-------- INFORMATION PROVIDED

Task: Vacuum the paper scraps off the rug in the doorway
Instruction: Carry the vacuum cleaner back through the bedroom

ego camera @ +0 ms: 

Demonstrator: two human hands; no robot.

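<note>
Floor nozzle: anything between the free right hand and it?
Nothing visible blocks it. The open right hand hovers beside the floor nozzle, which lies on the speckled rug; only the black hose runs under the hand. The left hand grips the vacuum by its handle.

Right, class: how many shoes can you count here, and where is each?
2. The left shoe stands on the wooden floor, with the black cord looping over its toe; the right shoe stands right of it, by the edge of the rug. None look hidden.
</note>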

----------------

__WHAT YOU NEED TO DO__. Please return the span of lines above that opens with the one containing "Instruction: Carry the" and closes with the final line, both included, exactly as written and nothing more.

__PROBLEM SOLUTION__.
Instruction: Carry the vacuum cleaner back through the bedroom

ego camera @ +0 ms: 

Demonstrator: two human hands; no robot.

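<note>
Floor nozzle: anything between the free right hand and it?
Nothing visible blocks it. The open right hand hovers beside the floor nozzle, which lies on the speckled rug; only the black hose runs under the hand. The left hand grips the vacuum by its handle.

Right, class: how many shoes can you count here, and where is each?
2. The left shoe stands on the wooden floor, with the black cord looping over its toe; the right shoe stands right of it, by the edge of the rug. None look hidden.
</note>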

What was asked for in the exercise is now done.